Der fiese Zwillingsbruder des Placebo-Effekts heisst Nocebo. Ärzte tun gut daran, diesen Effekt stets im Hinterkopf zu behalten. Vor allem, wenn es darum geht, Patienten über Nebenwirkungen von Cholesterinsenkern zu informieren. Dies zumindest besagt eine aktuelle Studie, die im Fachmagazin «International Journal of Cardiology» im Sommer veröffentlicht wird.
Ein Forscherteam aus Toronto untersuchte in 13 Ländern auf fünf Kontinenten die Statin-Unverträglichkeit von Patienten. Die Zahlen über die Nebenwirkungen wie etwa Muskelbeschwerden lieferten Haus- und Fachärzte. Nach der Aufbereitung der Intoleranzraten verglichen die Wissenschaftler die Daten mit einem zweiten Parameter: die Anzahl der über die Google-Suchmaschine gefundenen Webseiten mit Informationen über die Auswirkungen der Cholesterinsenker.
Und siehe da: Es gab eine Korrelation zwischen höheren Raten von Patienten mit Nebenwirkungen und der Anzahl der verfügbaren Internetseiten mit Infos zu diesem Thema.

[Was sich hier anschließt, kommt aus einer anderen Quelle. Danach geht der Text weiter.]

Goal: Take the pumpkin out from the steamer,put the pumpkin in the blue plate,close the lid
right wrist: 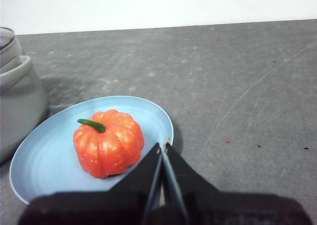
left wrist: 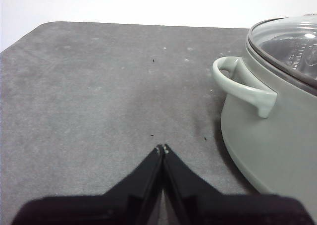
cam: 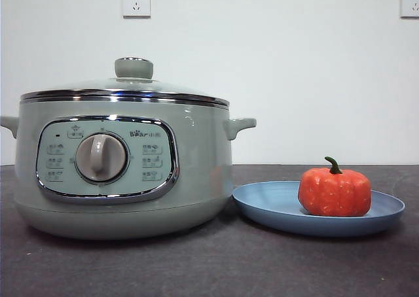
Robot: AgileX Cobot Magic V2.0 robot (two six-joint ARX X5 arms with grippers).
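You have the steamer [cam: 124,173] lidded on the dark grey surface [cam: 196,264] before a white wall, its lid [cam: 124,91] glass and fragile, best held by its knob [cam: 133,67], the blue plate [cam: 275,209] touching it carrying the light, likely slippery pumpkin [cam: 334,191], and both left gripper [left wrist: 162,148] and right gripper [right wrist: 163,146] fingers together, empty.

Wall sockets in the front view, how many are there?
2. One wall socket is above the steamer's lid; the other is cut off at the top right edge. More may lie outside the frame.
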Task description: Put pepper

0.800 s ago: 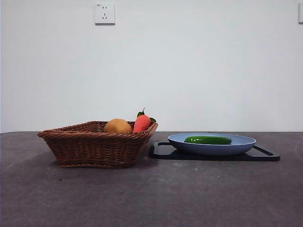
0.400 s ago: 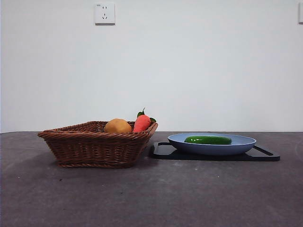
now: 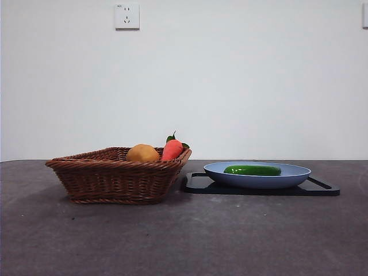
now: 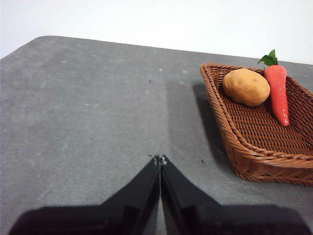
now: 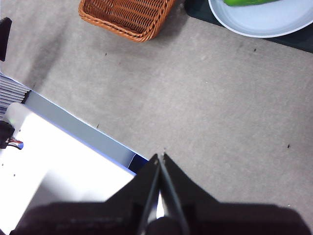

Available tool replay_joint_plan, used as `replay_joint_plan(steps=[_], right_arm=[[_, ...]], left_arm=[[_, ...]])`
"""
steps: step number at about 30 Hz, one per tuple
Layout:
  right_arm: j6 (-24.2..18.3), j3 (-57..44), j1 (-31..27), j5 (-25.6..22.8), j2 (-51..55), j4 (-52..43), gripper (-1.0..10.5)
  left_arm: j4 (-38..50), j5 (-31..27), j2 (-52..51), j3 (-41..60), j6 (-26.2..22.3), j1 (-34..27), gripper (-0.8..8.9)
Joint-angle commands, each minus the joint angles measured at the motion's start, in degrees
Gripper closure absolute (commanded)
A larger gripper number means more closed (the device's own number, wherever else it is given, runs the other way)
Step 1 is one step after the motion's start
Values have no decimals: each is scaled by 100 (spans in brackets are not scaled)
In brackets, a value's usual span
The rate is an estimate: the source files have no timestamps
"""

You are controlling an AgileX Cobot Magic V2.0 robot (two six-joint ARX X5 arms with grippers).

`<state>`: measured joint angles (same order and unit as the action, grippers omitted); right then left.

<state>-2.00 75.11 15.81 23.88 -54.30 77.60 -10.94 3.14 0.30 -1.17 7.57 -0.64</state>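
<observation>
The glossy dark-green pepper (image 3: 252, 170) lies on its side in the blue plate (image 3: 293, 177), which rests on a black tray (image 3: 201, 184) at the right. A sliver of the pepper (image 5: 242, 2) and the plate (image 5: 274, 22) show in the right wrist view. My left gripper (image 4: 160, 159) is shut and empty above bare table, beside the wicker basket (image 4: 254, 147). My right gripper (image 5: 160, 157) is shut and empty over the table's near edge, well short of the plate. Neither gripper shows in the front view.
The brown wicker basket (image 3: 115, 175) stands left of the tray and holds a round yellow-orange fruit (image 3: 142, 153) and an orange-red vegetable with green leaves (image 3: 172, 148). A white and blue object (image 5: 63, 161) lies below the table's near edge.
</observation>
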Motion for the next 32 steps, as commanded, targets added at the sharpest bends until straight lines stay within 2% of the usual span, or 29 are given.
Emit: replay_joint_plan(steps=[1,18,19,20,21,23,29,32], right_arm=[[-44,109,37,0,-39,87,941],[-46,109,11,-20,-33,85,941],[-127,109,-44,-42,0,79,941],[-404,109,-103,-72,46,22,941],[-612,109,-210,-68,140,-87,941],[-671,101,-420,-24,328,-450,941],[-101,-505,-1084,103,1373,-2203,941],[33,-1320,-1270,-133,2035,-3220,941]], left_arm=[[-26,7,-22,17,35,-17,805],[-28,7,-22,17,35,-17,805],[-28,7,-22,17,33,-17,805],[-28,7,-22,17,33,-17,805],[-28,7,-22,17,33,-17,805],[-28,7,-22,17,33,-17,805],[-28,7,-22,17,33,-17,805],[-28,7,-22,17,33,-17,805]])
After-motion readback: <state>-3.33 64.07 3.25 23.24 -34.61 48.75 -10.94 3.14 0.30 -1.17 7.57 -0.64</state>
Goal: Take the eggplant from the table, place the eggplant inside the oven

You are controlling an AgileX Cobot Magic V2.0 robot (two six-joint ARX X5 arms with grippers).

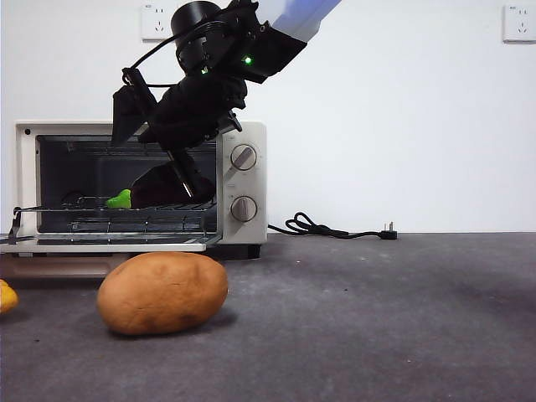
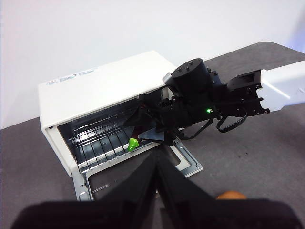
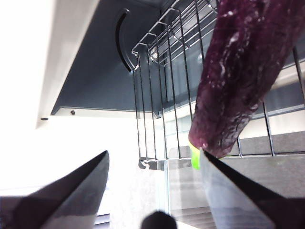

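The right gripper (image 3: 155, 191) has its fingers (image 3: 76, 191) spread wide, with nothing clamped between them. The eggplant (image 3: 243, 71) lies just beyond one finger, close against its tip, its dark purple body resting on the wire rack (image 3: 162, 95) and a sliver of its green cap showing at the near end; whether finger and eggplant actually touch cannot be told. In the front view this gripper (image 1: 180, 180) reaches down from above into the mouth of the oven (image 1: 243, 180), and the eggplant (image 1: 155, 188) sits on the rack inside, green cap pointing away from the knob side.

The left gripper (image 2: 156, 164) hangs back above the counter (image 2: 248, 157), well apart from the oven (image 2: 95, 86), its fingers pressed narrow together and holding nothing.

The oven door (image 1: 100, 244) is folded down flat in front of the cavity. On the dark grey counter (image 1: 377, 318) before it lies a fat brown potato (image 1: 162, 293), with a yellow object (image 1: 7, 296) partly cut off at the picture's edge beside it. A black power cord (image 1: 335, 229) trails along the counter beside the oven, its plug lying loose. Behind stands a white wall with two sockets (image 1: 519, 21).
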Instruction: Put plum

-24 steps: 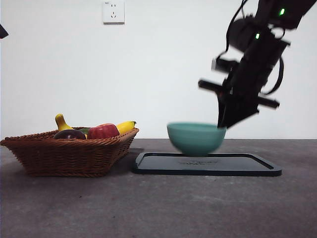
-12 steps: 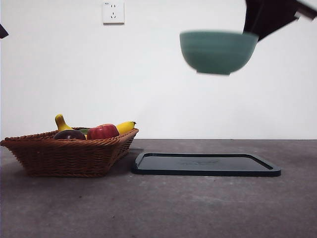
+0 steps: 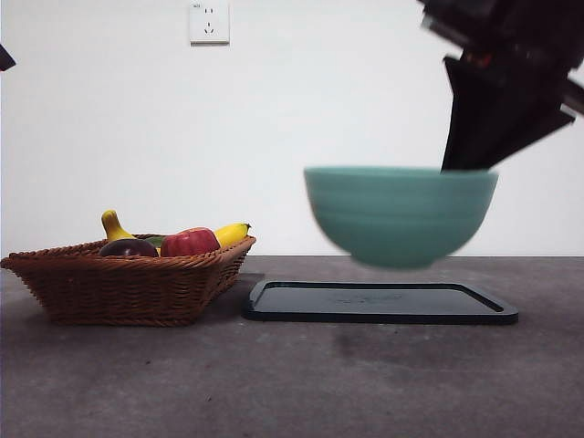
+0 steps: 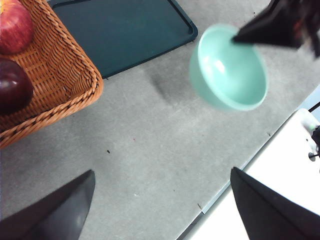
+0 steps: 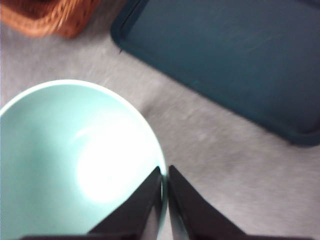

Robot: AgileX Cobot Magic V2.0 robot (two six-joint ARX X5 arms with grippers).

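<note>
The plum [image 3: 128, 247], half hidden behind the basket [image 3: 128, 287] rim, is lying beside the red fruit [image 3: 190, 242]; its round form is showing no axis. The right gripper [image 5: 165, 172], pinched on the bowl [image 3: 400, 214] rim, is holding it aloft; the left gripper [image 4: 160, 200] is gaping empty.

Teal bowl [image 3: 400, 215] no longer on black tray [image 3: 379, 302], lower than 0.5 s ago, nearer and larger in front view, pinched at rim by right gripper [image 5: 165, 172], clear above table [image 3: 292, 383]
</note>
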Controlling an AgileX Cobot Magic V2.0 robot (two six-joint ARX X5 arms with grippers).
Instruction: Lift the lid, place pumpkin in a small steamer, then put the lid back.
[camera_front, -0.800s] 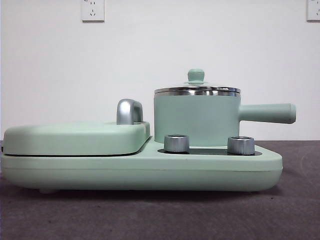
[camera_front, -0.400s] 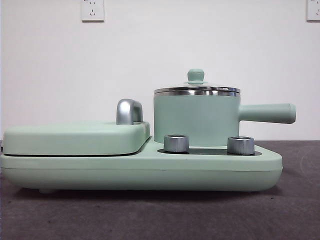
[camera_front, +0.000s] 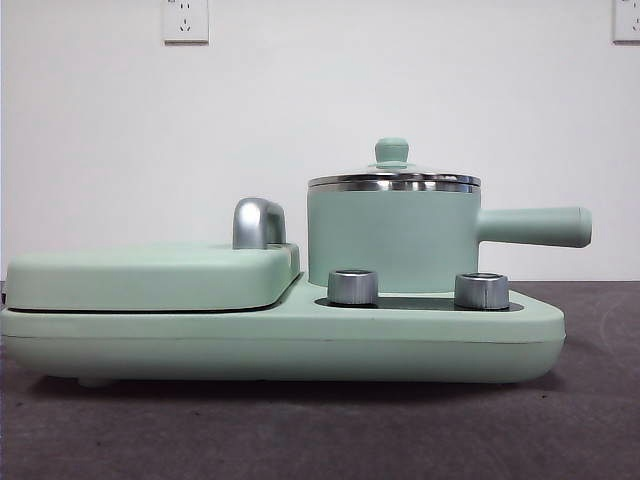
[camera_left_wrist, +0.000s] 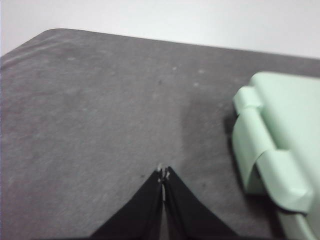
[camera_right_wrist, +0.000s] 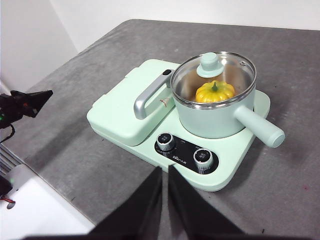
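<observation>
Mint-green base (camera_front: 280, 345), two knobs, chrome-handled cover (camera_front: 150, 275)

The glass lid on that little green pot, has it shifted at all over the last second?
No. In the front view the lid sits on the small steamer rim, its knob at the same spot relative to the chrome handle as before.

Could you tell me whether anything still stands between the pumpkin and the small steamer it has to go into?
Nothing does: the pumpkin already sits inside the small steamer, visible through the glass lid, which rests on the rim. Both grippers are shut and away from it, the right gripper in front of the base.
</observation>
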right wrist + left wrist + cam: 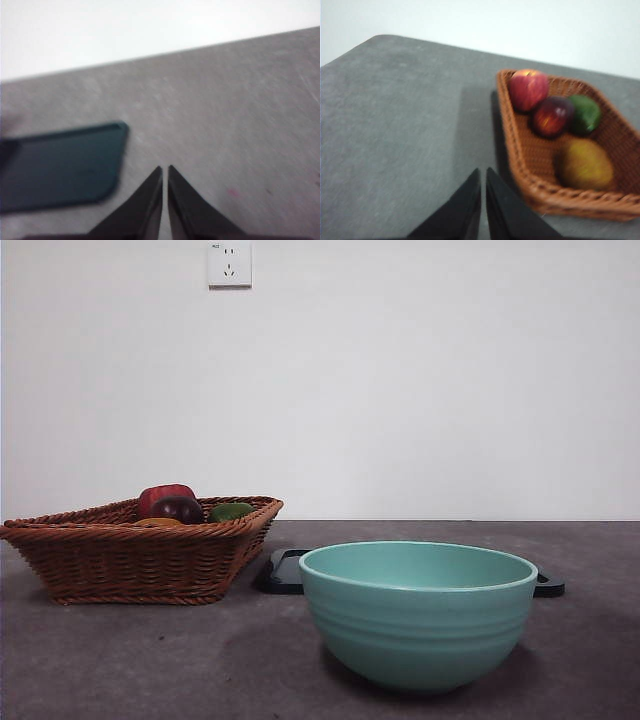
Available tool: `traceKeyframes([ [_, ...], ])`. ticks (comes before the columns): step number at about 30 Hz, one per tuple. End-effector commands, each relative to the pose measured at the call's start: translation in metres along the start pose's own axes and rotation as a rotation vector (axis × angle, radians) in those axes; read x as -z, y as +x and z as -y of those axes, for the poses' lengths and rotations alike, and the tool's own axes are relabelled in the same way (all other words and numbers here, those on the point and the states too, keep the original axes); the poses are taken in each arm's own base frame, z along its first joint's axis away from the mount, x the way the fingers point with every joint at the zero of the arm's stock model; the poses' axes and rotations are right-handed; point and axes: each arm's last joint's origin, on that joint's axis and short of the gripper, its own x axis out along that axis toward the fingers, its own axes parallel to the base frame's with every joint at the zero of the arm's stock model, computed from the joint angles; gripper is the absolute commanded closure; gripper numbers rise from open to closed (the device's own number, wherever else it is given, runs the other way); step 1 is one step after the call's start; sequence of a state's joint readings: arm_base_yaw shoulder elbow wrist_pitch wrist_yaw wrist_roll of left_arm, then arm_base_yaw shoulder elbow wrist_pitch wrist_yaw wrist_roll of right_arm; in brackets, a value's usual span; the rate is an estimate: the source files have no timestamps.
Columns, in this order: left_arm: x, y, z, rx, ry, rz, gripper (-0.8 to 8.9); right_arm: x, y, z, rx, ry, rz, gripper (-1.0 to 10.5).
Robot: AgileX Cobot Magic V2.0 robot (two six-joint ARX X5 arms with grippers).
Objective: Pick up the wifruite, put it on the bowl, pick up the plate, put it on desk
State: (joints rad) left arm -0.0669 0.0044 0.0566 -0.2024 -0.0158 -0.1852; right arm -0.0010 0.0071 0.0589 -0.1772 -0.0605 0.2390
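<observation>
Left wrist view showed us the wifruite (585, 164) lying in the wicker basket (530, 150), at the end away from the red apple (528, 89), with a dark red fruit (552, 116) and a green fruit (584, 113) between them. We saw the left gripper (483, 175) above bare desk (395, 125) just beside the basket, its jaws pressed nearly together and holding nothing. From the front we saw the bowl (418, 615) standing empty on the desk to the right of the basket, a flat dark plate (285, 572) behind it. Our right gripper (165, 172) hung over the desk near that plate, jaws likewise closed and empty.
</observation>
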Motion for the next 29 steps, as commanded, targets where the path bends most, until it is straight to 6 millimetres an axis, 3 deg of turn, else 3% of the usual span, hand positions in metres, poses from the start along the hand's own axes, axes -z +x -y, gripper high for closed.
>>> traceKeyframes([
  [1,-0.020,-0.007,0.006,0.040,-0.079,0.067,7.98,-0.020,-0.007,-0.008,-0.050,0.086,0.063,9.4],
  [10,-0.071,-0.032,0.019,0.152,-0.165,0.189,7.98,-0.065,-0.029,-0.026,-0.143,0.156,0.071,9.4],
  [16,-0.121,-0.060,0.029,0.248,-0.176,0.208,7.98,-0.098,-0.045,-0.039,-0.245,0.154,-0.039,9.4],
  [23,-0.170,-0.083,0.041,0.375,-0.160,0.133,7.98,-0.134,-0.063,-0.051,-0.325,0.111,-0.190,9.4],
  [29,-0.186,-0.083,0.049,0.503,-0.140,-0.026,7.98,-0.154,-0.079,-0.059,-0.475,0.080,-0.174,9.4],
])
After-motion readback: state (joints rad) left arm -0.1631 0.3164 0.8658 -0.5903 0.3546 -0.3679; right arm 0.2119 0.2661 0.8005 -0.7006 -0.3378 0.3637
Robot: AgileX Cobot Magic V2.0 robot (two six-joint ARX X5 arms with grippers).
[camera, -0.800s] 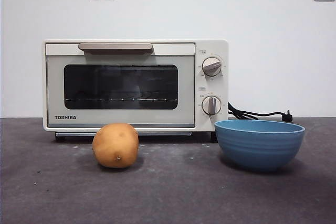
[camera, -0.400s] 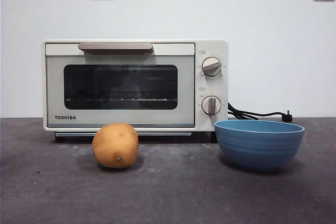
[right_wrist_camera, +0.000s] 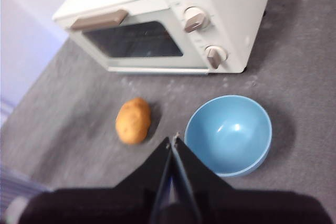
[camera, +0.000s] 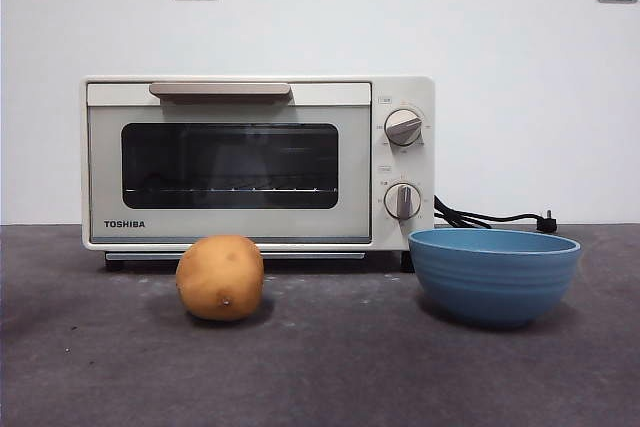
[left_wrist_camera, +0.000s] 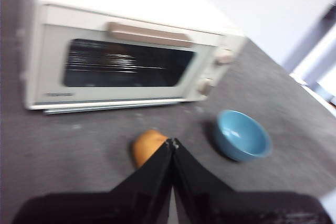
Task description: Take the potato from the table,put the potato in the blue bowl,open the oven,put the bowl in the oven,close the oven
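Nothing grasped yet: first step, fetching the potato [camera: 220, 277], only starting. Potato on the bench [camera: 330, 367] before the shut oven [camera: 258, 162], well apart from the empty blue bowl [camera: 494, 274]. Left gripper [left_wrist_camera: 172, 142] pressed closed above the potato; right gripper [right_wrist_camera: 172, 140] likewise closed, waiting. Next, probably: spread left jaws, descend.

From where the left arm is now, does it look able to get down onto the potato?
Probably yes. The left gripper hangs above the potato with jaws shut, so they must open first. The potato lies on bare table, apart from the oven and blue bowl.
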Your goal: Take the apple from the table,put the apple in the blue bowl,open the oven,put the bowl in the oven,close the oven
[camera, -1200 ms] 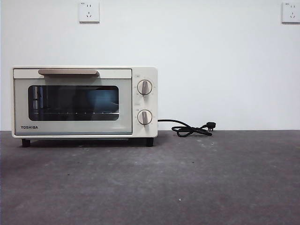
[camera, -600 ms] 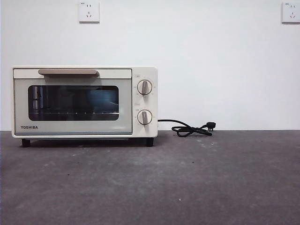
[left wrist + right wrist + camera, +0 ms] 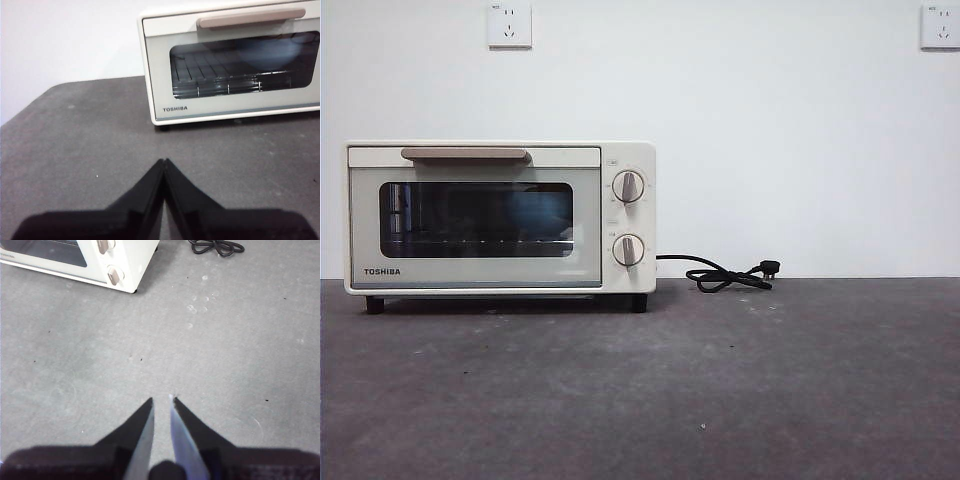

Der Pearson-Korrelationskoeffizient zwischen diesen beiden Variablen betrug 0,868 – war also doch recht hoch.
Sarah Khan, Anne Holbrook, Baiju R. Shah Does Googling lead to statin intolerance? (Abstract), in: «International Journal of Cardiology», Juli 2018.Korrelation ist noch lange keine Kausalität
Der Zusammenhang war besonders in englischsprachigen Ländern wie Kanada, den Vereinigten Staaten, Grossbritannien und Australien festzustellen. Anders verhielt es sich in asiatischen und osteuropäischen Ländern: Dort war die Intoleranzrate niedriger – und entsprechend auch die Anzahl an Online-Informationen. Studienleiter Baiju Shah vom Sunnybrook Health Sciences Center in Toronto vermutet, dass die Verfügbarkeit von Informationen eine Rolle spielen könnte.
Klar: Nur weil sich zwei Datensätze ähnlich verhalten – also miteinander korrelieren – ist eine Ursache-Wirkung-Beziehung noch weit davon entfernt. Trotzdem zeigt die Studie, dass der durch Internet-Recherchen ausgelöste Nocebo-Effekt zur Statin-Intoleranz beitragen könnte.
Worte vernichten – Worte heilen
Obwohl die Psychologie hinter dem Nocebo-Effekt noch viele Unklarheiten aufweist, werfen die Forschungsergebnisse wieder einmal die Frage auf, ob die Offenlegung von Informationen über Nebenwirkungen tatsächlich die Gesundheit der Patienten schädigen könnte? Patienten, die Nebenwirkungen von Medikamenten kennen, könnten diese also eher erleben, wie die Studie andeutet.
Die Lösung liegt darin, wie diese Informationen übermittelt werden: Pharmafirmen und Ärzte sollten deshalb darauf pochen, Patienten besser auf den medizinischen Nutzen einer Behandlung als auf die möglichen Nebenwirkungen einzuschwören. Positiv formulierte Worte lenken die Erwartung: «Nach der Spritze wird es Ihnen besser gehen» statt «Achtung, die Spritze brennt». So gesehen sind Worte (fast) das mächtigste Werkzeug, über das die Medizin verfügt.